Assigned task: Keep only the lines of the material below that contain the word "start". Copy those lines.

*** Opening Information given ***

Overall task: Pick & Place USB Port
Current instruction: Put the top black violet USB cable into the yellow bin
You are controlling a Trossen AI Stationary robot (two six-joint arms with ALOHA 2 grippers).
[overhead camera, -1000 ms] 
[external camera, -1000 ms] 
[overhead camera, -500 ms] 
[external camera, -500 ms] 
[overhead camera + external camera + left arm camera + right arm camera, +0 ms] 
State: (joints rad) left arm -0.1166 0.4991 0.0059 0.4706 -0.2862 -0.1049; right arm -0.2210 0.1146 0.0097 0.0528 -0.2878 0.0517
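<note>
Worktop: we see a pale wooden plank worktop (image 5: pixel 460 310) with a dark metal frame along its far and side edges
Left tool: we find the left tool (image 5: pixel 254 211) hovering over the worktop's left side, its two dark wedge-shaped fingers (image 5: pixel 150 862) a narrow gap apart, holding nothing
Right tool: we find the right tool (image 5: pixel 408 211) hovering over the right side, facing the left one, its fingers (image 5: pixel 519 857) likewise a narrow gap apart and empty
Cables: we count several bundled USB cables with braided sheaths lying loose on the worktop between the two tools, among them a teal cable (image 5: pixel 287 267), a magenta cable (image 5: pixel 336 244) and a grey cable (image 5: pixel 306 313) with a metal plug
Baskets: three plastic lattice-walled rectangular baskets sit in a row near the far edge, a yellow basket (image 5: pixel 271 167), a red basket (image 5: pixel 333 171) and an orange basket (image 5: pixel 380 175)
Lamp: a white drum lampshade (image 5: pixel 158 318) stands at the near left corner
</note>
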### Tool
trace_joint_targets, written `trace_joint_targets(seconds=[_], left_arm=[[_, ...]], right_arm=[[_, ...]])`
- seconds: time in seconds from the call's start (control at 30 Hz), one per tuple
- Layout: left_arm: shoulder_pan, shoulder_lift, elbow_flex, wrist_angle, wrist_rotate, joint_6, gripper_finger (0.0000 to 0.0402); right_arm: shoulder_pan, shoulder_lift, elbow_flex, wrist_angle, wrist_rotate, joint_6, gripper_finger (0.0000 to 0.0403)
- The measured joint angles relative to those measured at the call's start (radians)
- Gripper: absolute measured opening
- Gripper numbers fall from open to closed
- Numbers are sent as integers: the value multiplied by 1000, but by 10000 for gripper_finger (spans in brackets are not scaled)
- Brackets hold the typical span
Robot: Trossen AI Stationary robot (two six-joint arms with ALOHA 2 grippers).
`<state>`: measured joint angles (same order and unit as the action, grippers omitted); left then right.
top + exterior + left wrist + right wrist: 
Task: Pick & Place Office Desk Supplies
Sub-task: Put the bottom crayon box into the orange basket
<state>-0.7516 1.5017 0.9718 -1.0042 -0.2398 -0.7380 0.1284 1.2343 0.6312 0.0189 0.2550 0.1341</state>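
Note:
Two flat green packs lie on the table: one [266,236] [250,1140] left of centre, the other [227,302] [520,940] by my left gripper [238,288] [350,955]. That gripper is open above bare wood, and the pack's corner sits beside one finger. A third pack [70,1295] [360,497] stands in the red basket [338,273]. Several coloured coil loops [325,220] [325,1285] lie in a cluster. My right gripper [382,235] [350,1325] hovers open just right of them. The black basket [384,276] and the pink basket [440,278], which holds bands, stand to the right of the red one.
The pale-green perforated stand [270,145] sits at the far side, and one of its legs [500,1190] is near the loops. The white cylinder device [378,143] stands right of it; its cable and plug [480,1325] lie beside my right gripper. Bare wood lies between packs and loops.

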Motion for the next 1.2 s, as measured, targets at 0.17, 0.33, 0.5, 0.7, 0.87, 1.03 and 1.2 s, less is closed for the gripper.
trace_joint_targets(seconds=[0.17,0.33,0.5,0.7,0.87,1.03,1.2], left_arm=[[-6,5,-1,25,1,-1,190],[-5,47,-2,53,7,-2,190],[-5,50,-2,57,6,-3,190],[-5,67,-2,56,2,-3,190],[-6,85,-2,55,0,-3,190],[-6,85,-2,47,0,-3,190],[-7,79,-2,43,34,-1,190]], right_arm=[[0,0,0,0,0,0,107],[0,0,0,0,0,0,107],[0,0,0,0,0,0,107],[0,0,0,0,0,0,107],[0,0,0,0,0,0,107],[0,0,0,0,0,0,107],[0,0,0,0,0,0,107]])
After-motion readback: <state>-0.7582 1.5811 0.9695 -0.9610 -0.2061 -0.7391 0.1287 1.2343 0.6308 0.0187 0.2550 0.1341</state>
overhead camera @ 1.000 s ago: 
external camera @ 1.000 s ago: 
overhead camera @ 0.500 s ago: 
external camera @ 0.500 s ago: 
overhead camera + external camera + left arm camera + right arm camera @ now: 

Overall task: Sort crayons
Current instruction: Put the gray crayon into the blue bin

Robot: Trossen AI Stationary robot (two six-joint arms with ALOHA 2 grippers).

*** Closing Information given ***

Answer to this problem:
- seconds: time in seconds from the call's start (control at 30 Hz), one per tuple
- The measured joint angles relative to those measured at the call's start (radians)

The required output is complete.